> [Description of the task]:
The expected response is the full listing, retyped exactly, without its images.

> [Given records]:
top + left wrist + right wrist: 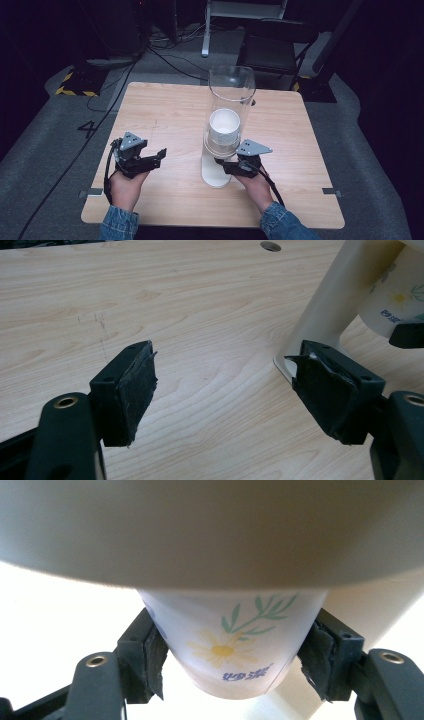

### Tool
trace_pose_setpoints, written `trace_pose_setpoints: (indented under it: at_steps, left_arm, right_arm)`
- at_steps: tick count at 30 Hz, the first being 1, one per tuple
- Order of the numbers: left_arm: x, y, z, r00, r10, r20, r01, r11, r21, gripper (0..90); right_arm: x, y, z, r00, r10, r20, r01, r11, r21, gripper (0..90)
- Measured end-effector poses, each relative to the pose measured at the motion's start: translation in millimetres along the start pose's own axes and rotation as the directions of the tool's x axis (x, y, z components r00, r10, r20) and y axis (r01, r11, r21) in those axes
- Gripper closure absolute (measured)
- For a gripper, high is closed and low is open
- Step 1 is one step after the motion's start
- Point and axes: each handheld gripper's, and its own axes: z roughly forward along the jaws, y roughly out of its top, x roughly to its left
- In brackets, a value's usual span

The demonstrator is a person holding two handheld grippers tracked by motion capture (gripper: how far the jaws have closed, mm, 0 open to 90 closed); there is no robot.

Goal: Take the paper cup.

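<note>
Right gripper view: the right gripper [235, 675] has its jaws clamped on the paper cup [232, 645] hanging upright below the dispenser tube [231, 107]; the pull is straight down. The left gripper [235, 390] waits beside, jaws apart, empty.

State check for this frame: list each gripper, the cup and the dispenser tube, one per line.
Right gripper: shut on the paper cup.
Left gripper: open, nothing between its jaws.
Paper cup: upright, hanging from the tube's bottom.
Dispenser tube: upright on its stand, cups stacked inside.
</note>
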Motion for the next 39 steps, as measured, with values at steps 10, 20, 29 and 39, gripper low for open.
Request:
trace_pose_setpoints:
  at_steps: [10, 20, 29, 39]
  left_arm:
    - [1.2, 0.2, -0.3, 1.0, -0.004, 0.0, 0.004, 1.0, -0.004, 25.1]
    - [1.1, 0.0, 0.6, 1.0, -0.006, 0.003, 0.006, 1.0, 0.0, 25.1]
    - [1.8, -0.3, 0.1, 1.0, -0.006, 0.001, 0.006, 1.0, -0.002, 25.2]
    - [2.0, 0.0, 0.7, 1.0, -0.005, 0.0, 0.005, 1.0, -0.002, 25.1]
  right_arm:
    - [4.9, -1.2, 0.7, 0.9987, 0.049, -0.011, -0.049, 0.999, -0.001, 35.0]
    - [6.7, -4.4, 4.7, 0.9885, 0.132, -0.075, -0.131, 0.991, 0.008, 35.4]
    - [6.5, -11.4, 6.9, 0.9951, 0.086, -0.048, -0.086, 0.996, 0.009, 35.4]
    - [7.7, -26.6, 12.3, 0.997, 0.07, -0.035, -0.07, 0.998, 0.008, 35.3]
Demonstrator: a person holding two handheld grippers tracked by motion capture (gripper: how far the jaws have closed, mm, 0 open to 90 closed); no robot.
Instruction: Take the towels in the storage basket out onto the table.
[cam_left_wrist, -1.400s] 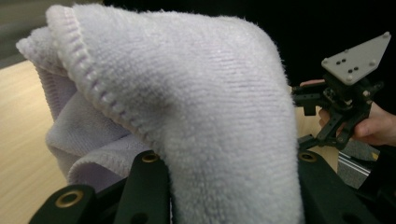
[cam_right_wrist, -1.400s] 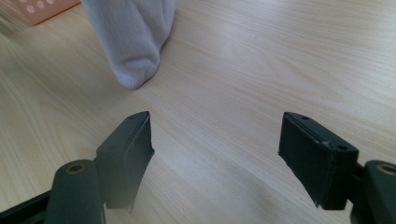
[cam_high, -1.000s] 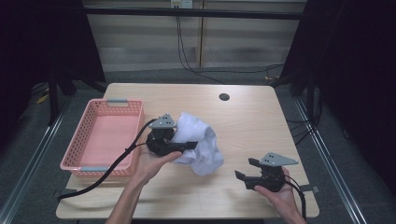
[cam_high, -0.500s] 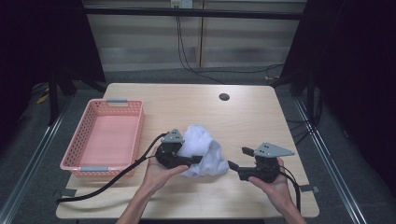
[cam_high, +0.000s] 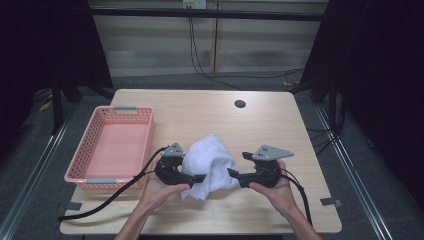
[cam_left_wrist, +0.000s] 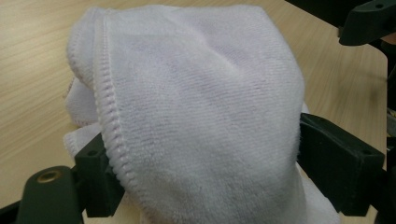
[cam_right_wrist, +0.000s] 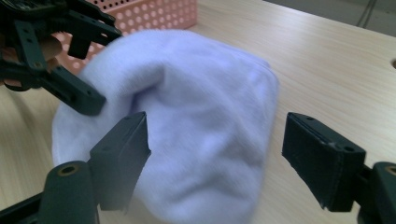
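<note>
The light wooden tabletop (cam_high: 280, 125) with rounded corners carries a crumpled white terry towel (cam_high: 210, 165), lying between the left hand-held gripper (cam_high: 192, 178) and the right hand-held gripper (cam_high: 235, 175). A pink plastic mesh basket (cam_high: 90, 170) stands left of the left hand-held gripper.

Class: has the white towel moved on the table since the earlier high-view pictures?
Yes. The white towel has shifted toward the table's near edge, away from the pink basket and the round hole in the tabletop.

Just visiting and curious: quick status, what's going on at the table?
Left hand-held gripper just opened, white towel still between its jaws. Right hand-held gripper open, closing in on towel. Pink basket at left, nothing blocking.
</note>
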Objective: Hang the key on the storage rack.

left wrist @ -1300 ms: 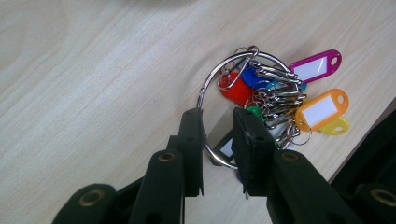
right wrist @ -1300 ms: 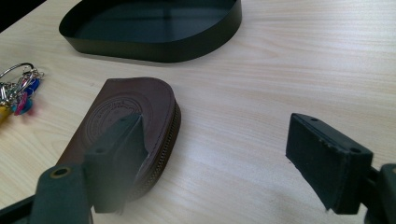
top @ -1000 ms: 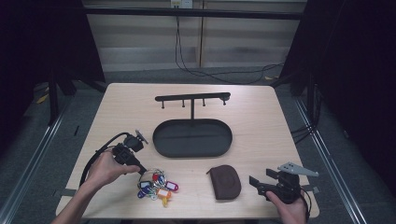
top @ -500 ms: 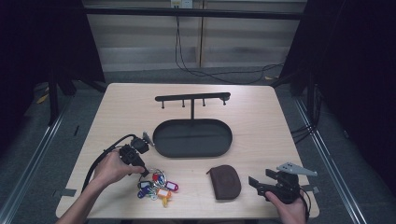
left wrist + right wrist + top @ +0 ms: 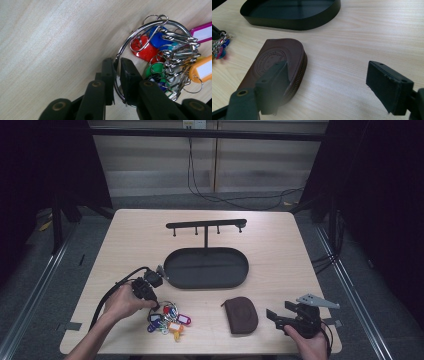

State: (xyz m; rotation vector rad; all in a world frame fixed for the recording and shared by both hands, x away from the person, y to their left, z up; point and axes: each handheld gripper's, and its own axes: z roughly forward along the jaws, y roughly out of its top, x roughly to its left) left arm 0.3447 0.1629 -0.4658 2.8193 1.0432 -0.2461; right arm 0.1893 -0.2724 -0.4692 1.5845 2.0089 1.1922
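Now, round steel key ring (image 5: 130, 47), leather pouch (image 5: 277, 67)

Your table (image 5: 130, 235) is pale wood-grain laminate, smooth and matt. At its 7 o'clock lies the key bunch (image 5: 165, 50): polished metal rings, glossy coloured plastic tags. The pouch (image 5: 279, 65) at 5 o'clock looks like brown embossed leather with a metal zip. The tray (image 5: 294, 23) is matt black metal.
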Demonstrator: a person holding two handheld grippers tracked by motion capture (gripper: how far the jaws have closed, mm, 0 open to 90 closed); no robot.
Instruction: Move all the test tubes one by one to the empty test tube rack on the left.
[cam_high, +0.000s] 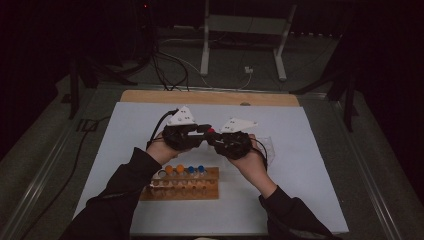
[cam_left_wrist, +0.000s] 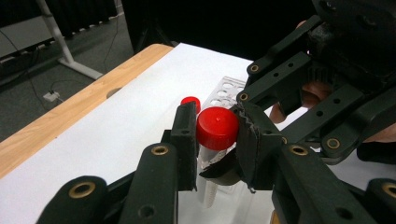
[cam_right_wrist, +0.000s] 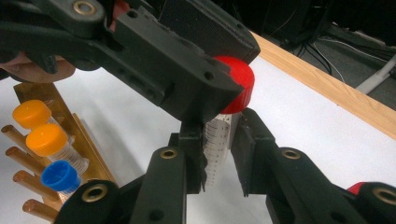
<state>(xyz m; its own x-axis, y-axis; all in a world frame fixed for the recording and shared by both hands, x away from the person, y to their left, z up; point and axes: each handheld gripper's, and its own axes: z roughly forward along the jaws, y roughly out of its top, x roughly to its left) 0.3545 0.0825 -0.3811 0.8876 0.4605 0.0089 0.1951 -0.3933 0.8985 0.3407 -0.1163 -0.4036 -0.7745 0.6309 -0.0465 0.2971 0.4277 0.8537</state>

> [Answer for the task]:
top + left wrist + right wrist: 

### Tool
trace_pose_setpoints, written `trace_pose_setpoints: (indented under it: at_steps, left_arm, right_arm)`
- at_steps: tick count at 30 Hz, the first being 1, one per tuple
- Order of the numbers: left_arm: x, y, z, r00, r10, r20, r01, r11, r21, gripper (0..90); right_arm: x, y, z, r00, r10, r20, r01, r11, r21, gripper (0..90)
- Measured end-effector poses, each relative to the pose measured at the motion's start: translation in millimetres along the start pose's own axes and rotation as the directions of the tool's x axis (x, y, z components r00, r10, r20) and y axis (r01, r11, r21) in those axes
- Gripper closure absolute (measured)
- For a gripper, high is closed and low is open
- Step 1 is one step after the motion's start
- Point and axes: each handheld gripper's, and its own axes: z roughly forward along the jaws, y roughly out of its top, x roughly to its left
- In brackets, a value's usual span

The demonstrator is a person holding two handheld grippers tracked by motion capture (gripper: how far the jaws have closed, mm, 0 open to 90 closed); there is no robot.

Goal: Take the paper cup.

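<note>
Right gripper view: the right gripper [235, 675] has its jaws clamped on the paper cup [232, 645] hanging upright below the dispenser tube [231, 107]; the pull is straight down. The left gripper [235, 390] waits beside, jaws apart, empty.

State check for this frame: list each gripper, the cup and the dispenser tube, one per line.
Right gripper: shut on the paper cup.
Left gripper: open, nothing between its jaws.
Paper cup: upright, hanging from the tube's bottom.
Dispenser tube: upright on its stand, cups stacked inside.
</note>
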Motion for the next 39 steps, as measured, with values at steps 10, 20, 29 and 39, gripper low for open.
Request:
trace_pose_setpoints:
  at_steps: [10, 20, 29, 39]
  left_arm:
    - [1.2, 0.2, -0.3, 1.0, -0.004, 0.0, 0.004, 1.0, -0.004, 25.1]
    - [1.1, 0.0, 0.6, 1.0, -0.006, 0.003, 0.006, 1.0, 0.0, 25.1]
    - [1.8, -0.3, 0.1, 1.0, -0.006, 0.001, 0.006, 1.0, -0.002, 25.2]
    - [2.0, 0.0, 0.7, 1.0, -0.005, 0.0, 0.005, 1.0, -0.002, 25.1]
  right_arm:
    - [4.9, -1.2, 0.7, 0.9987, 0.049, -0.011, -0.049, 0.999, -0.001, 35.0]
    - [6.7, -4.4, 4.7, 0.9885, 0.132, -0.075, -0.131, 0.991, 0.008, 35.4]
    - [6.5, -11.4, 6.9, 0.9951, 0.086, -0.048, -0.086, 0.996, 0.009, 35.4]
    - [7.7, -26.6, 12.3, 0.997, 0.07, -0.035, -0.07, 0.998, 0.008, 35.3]
Demonstrator: a person holding two handheld grippers tracked by motion capture (gripper: how far the jaws have closed, mm, 0 open to 90 closed); no robot.
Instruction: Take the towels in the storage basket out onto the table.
[cam_left_wrist, -1.400s] 
[cam_right_wrist, -1.400s] 
[cam_high, -1.000s] 
[cam_high, -0.500s] 
[cam_high, +0.000s] 
[cam_left_wrist, +0.000s] 
[cam_right_wrist, +0.000s] 
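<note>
The light wooden tabletop (cam_high: 280, 125) with rounded corners carries a crumpled white terry towel (cam_high: 210, 165), lying between the left hand-held gripper (cam_high: 192, 178) and the right hand-held gripper (cam_high: 235, 175). A pink plastic mesh basket (cam_high: 90, 170) stands left of the left hand-held gripper.

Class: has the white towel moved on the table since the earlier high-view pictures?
Yes. The white towel has shifted toward the table's near edge, away from the pink basket and the round hole in the tabletop.

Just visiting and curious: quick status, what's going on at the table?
Left hand-held gripper just opened, white towel still between its jaws. Right hand-held gripper open, closing in on towel. Pink basket at left, nothing blocking.
</note>
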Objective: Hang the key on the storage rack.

left wrist @ -1300 ms: 
right wrist @ -1300 ms: 
top @ -1000 ms: 
top @ -500 ms: 
left wrist + right wrist + top @ +0 ms: 

State: (xyz m; rotation vector rad; all in a world frame fixed for the recording and shared by both hands, x away from the person, y to their left, z up; point and axes: each handheld gripper's, and its own axes: z roughly forward along the jaws, y roughly out of its top, x roughly to its left) left arm 0.3447 0.1629 -0.4658 2.8193 1.0432 -0.2461; right arm 0.1893 -0.2724 -0.4692 1.5845 2.0089 1.1922
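Now, round steel key ring (image 5: 130, 47), leather pouch (image 5: 277, 67)

Your table (image 5: 130, 235) is pale wood-grain laminate, smooth and matt. At its 7 o'clock lies the key bunch (image 5: 165, 50): polished metal rings, glossy coloured plastic tags. The pouch (image 5: 279, 65) at 5 o'clock looks like brown embossed leather with a metal zip. The tray (image 5: 294, 23) is matt black metal.
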Demonstrator: a person holding two handheld grippers tracked by motion capture (gripper: how far the jaws have closed, mm, 0 open to 90 closed); no robot.
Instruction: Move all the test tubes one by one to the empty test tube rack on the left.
[cam_high, +0.000s] 
[cam_left_wrist, +0.000s] 
[cam_right_wrist, +0.000s] 
<state>(xyz m; its own x-axis, y-axis; all in a world frame fixed for the recording and shared by both hands, x away from the person, y to their left, z up; point and axes: each handheld gripper's, and its own axes: z roughly forward along the jaws, y roughly out of its top, x roughly to its left) 0.3545 0.0825 -0.3811 0.8876 0.4605 0.0089 0.1951 -0.3933 0.8985 0.3407 -0.1163 -0.4036 -0.7745 0.6309 -0.0465 0.2971 0.4277 0.8537</state>

The response to the exercise is complete.